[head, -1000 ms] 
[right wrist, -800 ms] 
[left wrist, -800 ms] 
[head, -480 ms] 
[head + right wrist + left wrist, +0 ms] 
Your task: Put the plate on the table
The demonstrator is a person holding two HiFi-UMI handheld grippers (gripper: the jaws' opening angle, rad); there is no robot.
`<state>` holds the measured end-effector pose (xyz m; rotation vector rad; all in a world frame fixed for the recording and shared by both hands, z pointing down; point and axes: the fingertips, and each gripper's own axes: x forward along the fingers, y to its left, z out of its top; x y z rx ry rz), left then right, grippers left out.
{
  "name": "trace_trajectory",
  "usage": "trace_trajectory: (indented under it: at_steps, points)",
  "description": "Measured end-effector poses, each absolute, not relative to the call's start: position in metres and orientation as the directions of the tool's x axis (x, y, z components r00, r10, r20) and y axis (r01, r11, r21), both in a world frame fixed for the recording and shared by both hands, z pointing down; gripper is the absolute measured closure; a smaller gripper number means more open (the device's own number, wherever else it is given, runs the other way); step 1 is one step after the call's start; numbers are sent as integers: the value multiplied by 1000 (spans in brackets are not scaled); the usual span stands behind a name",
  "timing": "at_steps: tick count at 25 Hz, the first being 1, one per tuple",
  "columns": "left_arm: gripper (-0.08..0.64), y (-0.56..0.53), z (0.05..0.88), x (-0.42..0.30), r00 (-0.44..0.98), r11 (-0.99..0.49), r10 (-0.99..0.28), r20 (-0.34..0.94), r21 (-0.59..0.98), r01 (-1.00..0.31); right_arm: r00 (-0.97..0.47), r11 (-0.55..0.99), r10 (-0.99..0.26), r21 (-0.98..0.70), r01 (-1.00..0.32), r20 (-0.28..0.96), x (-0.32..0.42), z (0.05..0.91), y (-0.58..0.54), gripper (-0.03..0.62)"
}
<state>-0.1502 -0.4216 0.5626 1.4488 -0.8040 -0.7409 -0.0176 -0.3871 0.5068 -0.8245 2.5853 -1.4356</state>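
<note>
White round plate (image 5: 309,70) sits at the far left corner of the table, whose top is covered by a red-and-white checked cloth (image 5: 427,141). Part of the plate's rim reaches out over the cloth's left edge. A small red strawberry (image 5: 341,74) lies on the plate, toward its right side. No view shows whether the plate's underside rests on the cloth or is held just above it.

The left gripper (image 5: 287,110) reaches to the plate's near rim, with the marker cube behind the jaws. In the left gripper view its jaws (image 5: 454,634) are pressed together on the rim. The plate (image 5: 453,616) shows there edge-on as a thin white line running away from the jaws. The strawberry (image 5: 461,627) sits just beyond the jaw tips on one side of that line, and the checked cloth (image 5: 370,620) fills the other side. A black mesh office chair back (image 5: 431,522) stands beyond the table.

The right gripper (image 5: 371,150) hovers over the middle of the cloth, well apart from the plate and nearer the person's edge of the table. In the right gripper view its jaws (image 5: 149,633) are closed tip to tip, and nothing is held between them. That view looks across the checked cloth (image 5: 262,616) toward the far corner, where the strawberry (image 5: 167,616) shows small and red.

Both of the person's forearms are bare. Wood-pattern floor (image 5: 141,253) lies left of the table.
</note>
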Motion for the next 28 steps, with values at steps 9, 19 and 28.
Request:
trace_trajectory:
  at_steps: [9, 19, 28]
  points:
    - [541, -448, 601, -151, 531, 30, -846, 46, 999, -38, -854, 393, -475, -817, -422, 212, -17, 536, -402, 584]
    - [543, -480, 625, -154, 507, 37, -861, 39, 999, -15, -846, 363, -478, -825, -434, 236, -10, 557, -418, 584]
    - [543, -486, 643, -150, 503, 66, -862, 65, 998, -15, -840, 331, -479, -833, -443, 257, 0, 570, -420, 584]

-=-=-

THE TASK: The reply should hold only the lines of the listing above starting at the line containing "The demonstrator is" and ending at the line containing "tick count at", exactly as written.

YOUR RESPONSE:
The demonstrator is a person holding two HiFi-UMI handheld grippers (gripper: the jaws' opening angle, rad); there is no robot.
`<state>` holds the measured end-effector pose (xyz m; rotation vector rad; all in a world frame fixed for the recording and shared by both hands, z pointing down; point and axes: the fingertips, and each gripper's own axes: x forward along the fingers, y to its left, z out of its top; x y z rx ry rz), left then right, grippers left out.
{
  "name": "trace_trajectory",
  "usage": "trace_trajectory: (indented under it: at_steps, points)",
  "description": "Measured end-effector poses, each absolute, not relative to the call's start: position in metres and orientation as the directions of the tool's x axis (x, y, z components r00, r10, r20) and y axis (r01, r11, r21), both in a world frame fixed for the recording and shared by both hands, z pointing down; gripper is the absolute measured closure; a smaller gripper number means more open (the device's own number, wherever else it is given, runs the other way); step 1 is one step after the call's start; numbers are sent as integers: the value multiplied by 1000 (spans in brackets are not scaled); the usual span stands behind a name",
  "timing": "at_steps: tick count at 25 Hz, the first being 1, one per tuple",

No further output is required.